I've historically always tried to stick to one or two big languages, because as soon as I start deviating even for a week, I go back to my primaries and find that I, humiliatingly, have forgotten things that anyone else would be completely incapable of forgetting. Now, I'm going to be learning assembly, since that kind of thing falls in line with my interests, and I'm concerned about forgetting big chunks of C while I learn. I already often have the standard open in a tab constantly despite using C since 2012, so my question is, how do you guys who are fluent in multiple languages manage to remember them? Have you been using both for almost forever? Are you all just mediocre in multiple languages rather than pro in one or two?
(Score: 2, Informative) by zsau on Monday April 07 2014, @11:51PM
By day I program in PHP, SQL and Javascript; by night I program in Haskell and (at times) TeX. I can assure you that a function definition or an if condition is nothing alike in the PHP and Haskell (although it's possible to do functional style repetition --- that is, map and fold).

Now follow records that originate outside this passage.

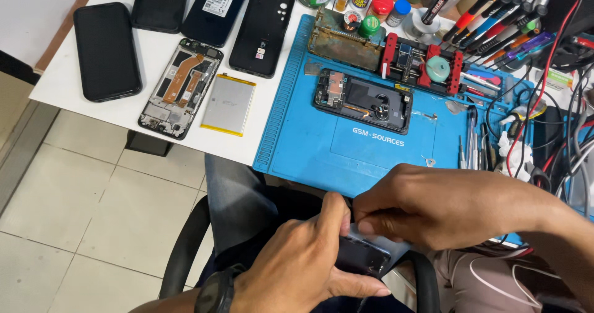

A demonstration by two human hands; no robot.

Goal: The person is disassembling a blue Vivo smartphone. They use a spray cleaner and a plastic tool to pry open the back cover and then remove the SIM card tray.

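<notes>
Together — left hand (297, 263) and right hand (433, 208), both closed around dark phone panel (362, 255).

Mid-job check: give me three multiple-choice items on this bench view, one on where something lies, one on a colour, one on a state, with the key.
1. Where does the loose battery lie?
A. on the blue mat
B. on the white table, right beside the opened phone frame
C. on the floor

2. What colour is the work mat?
A. green
B. grey
C. blue

3. What is the state of the phone on the mat?
A. back removed, insides exposed
B. closed, screen lit
C. sealed in a box

Key: 1 B, it sits on the white top next to the frame. 2 C, the mat is plainly blue. 3 A, its boards and parts show. Both the left hand and right hand grip a dark phone over the lap.
</notes>
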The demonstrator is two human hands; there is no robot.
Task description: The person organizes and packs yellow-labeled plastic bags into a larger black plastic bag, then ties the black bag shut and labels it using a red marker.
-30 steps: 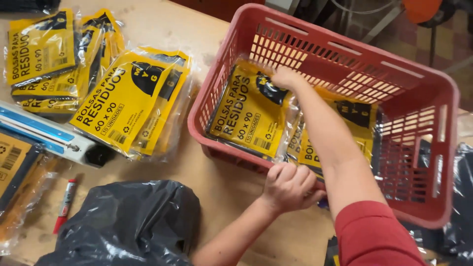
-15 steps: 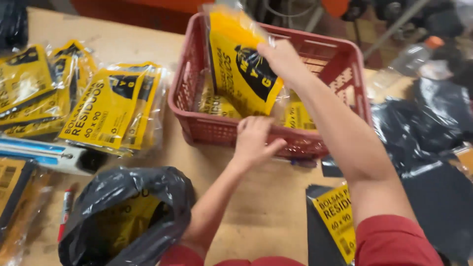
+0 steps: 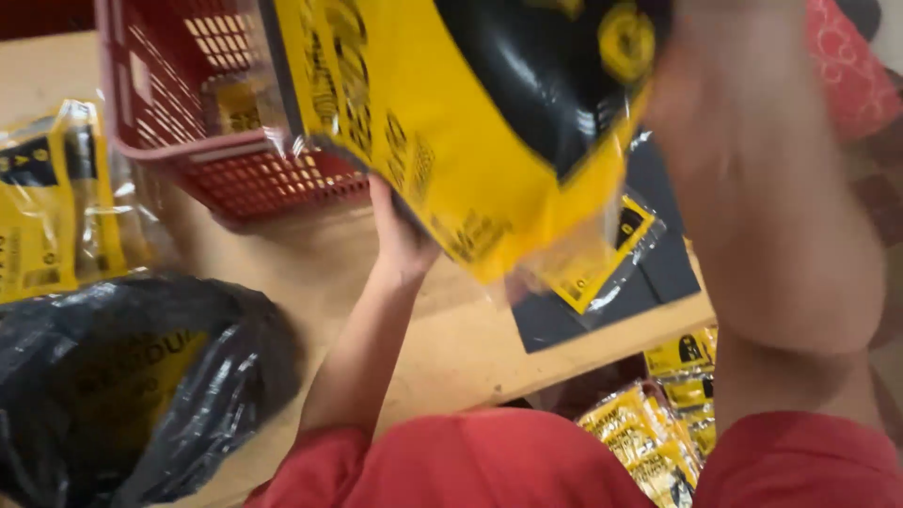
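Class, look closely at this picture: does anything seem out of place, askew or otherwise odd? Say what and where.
Yes. Several yellow packets lie below the table edge at lower right, apparently on the floor, away from the other stacks. Another packet juts over the dark sheet at an angle. The red basket looks undamaged.

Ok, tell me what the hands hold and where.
A yellow-and-black plastic packet: left hand under its lower edge, right hand at its upper right side.

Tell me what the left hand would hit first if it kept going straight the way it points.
The left hand points up and away, already against the underside of the yellow and black packet. Beyond that, likely the red basket, though depth is unclear.
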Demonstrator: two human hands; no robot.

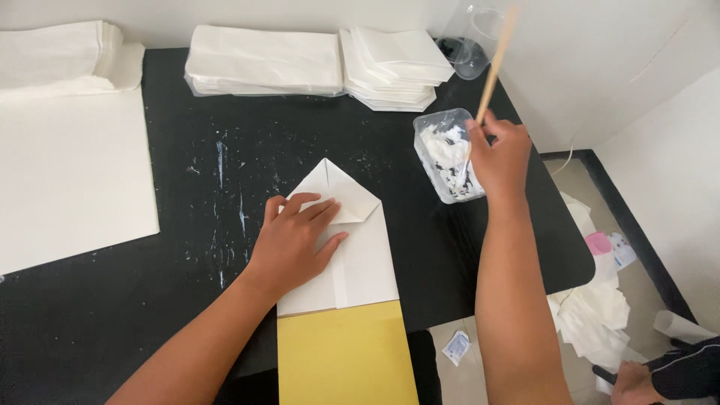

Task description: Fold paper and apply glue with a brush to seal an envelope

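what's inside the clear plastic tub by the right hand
The clear plastic tub holds white paste, smeared on its walls. The right hand dips a wooden stick into it; the stick's tip and the tub's near corner are hidden behind the hand.

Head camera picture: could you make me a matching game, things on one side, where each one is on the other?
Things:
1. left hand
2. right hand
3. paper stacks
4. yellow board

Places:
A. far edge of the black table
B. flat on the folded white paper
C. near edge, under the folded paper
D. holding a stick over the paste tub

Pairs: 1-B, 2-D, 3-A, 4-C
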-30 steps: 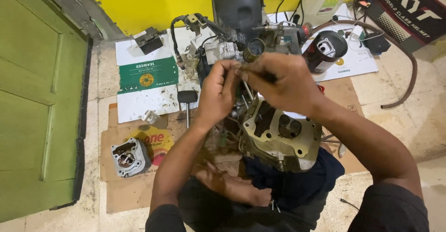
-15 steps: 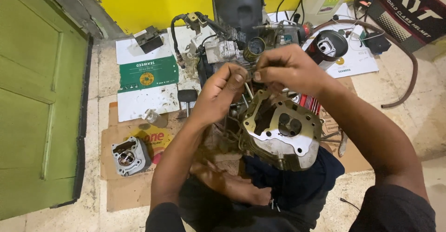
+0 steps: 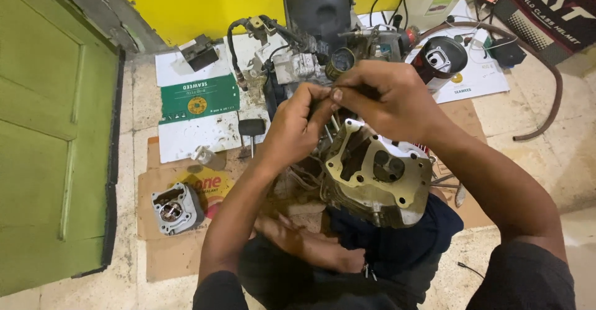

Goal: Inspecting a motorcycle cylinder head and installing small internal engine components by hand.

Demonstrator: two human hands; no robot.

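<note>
Worn stone flooring runs from a green door point(image 3: 43, 161) on the left to a yellow wall point(image 3: 198, 3) at the far side, with flattened cardboard point(image 3: 164, 254) and paper sheets point(image 3: 198, 114) spread over it. At the centre sits a partly stripped small engine; its grey metal engine casing point(image 3: 379, 173), open face up with round bores showing, rests against dark blue cloth point(image 3: 397, 235) near the person's legs. Above its far edge the left hand point(image 3: 295, 130) and right hand point(image 3: 385, 99) meet, fingertips touching. The right hand's fingers are pinched shut on a thin metal rod-like piece point(image 3: 338, 93) too small to identify; the left hand's fingers curl closed around the same spot, though what they grip is hidden. Well apart to the left, a loose cylinder head point(image 3: 176, 207) lies on the cardboard. A black round part point(image 3: 444, 58) stands far right.
</note>
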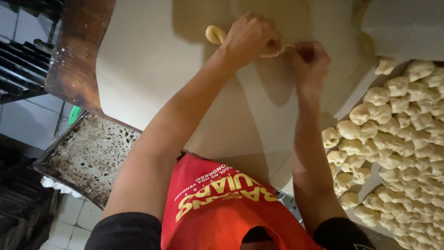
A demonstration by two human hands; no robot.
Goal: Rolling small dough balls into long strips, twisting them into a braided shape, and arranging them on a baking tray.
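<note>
Near the top centre of the frame, the left hand (252, 39) has its grip clamped on a dough roll (216, 34) over the pale counter (152, 60), while the right hand (309, 60) pinches its thin end.

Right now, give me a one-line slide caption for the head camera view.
Both hands, left hand and right hand, shape a dough roll on a pale worktable, beside piled dough pieces.

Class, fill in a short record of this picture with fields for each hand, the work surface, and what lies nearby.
left hand: closed on a roll of dough
right hand: pinching the same roll's thin end
surface: pale worktable
right side: heap of shaped dough pieces
lower left: stained metal baking tray
clothing: red apron
</note>
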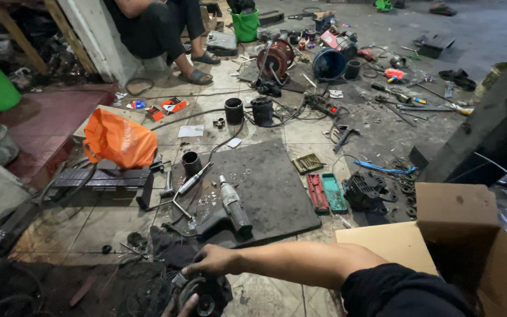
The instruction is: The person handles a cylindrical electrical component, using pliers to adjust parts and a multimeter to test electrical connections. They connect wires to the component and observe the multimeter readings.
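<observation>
Right hand (212,260) grip closed on round motor part (202,298); left hand (186,305) grip unclear; cardboard box (470,235) open, contents hidden.

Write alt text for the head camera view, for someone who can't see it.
A right hand grips a dark round motor part on a tiled workshop floor, with left hand fingertips touching it from below. Beyond lie a power drill on a dark mat, an orange bag and scattered tools.
</observation>
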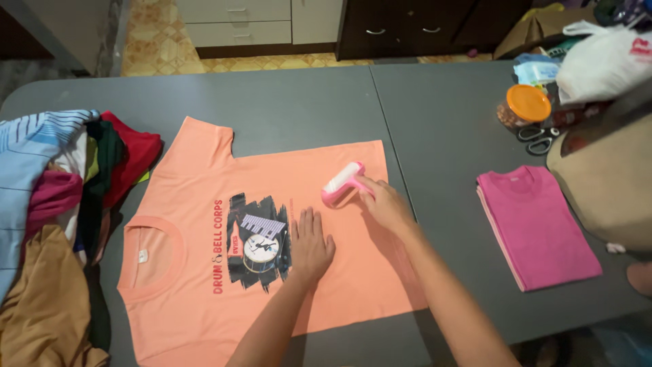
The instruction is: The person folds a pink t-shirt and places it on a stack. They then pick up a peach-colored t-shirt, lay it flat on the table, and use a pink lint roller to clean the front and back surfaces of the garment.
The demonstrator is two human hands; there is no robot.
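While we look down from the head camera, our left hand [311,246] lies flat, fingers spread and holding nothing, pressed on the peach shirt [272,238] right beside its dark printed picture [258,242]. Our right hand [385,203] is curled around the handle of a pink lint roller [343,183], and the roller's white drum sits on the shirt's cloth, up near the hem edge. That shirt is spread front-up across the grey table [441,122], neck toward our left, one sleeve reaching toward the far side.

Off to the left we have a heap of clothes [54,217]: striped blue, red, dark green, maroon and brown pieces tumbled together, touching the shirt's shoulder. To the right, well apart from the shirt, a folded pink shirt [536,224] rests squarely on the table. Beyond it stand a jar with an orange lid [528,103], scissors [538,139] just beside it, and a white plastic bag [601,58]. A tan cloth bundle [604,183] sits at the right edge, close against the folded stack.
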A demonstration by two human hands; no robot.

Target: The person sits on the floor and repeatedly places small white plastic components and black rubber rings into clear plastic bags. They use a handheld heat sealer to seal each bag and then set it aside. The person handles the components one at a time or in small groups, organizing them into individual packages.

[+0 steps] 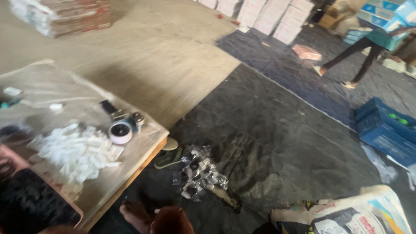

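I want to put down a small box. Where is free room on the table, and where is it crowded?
The plastic-covered table is bare along its far side, beyond the tape roll. The near left is crowded by the heap of white pieces. On the floor, the dark mat lies open between the clear bags and blue crate.

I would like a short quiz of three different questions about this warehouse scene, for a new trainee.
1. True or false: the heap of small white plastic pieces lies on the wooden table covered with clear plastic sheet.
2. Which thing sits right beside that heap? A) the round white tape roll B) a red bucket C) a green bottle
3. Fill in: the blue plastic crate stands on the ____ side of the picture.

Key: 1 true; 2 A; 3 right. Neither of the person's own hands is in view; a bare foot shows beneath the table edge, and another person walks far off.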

But even if this kind of stuff was the same, there's the fact that in PHP you want iteration for best performance; in many functional languages, you want tail recursion; but in Haskell iteration is bizarre and tail recursion will exceed your stack space unless you use a non-lazy operator so you use foldl (fold left: a non-tail recursive function).
So I think you do need to know what language you're programming in. This will generally only come with experience though (for me). If you read up on a new language, they might tell you the gotchas (like some of the implications of laziness in Haskell), but I never remember them at that point. It takes time to consolidate the knowledge.